DATASET SECTION →
________________________________________
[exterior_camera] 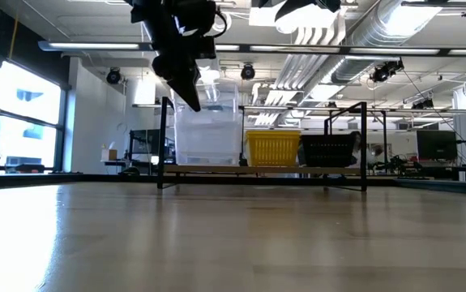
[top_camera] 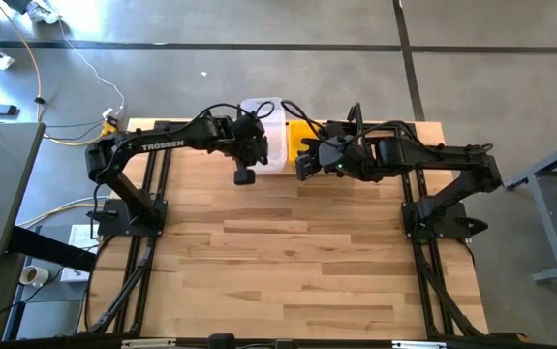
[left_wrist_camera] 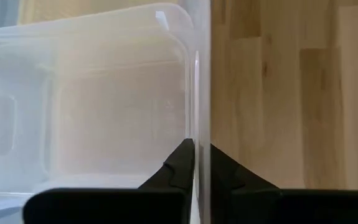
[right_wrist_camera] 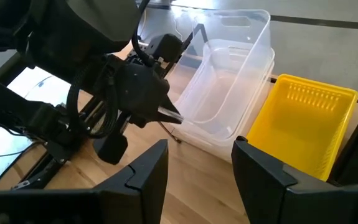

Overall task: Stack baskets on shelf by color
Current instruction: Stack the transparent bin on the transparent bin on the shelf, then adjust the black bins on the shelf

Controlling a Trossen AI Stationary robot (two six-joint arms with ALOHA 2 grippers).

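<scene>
Left wrist view shows the left gripper pinching the clear basket's thin wall; lifting carelessly could topple that stack.

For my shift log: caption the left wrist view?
Left gripper pinching the clear basket's wall above the wooden table.

Clear bins, yellow bin, blk bin

Near table open; far edge blocked by shelf, clear baskets, yellow basket.
</scene>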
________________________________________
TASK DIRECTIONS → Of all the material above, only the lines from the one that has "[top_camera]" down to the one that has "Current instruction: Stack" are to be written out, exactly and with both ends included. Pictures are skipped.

WRITTEN SOLUTION →
[top_camera] 
[left_wrist_camera] 
[right_wrist_camera] 

Overall task: Stack baskets on shelf by color
Current instruction: Stack the transparent bin on the transparent bin on the shelf, then adjust the black bins on the shelf

The answer is complete.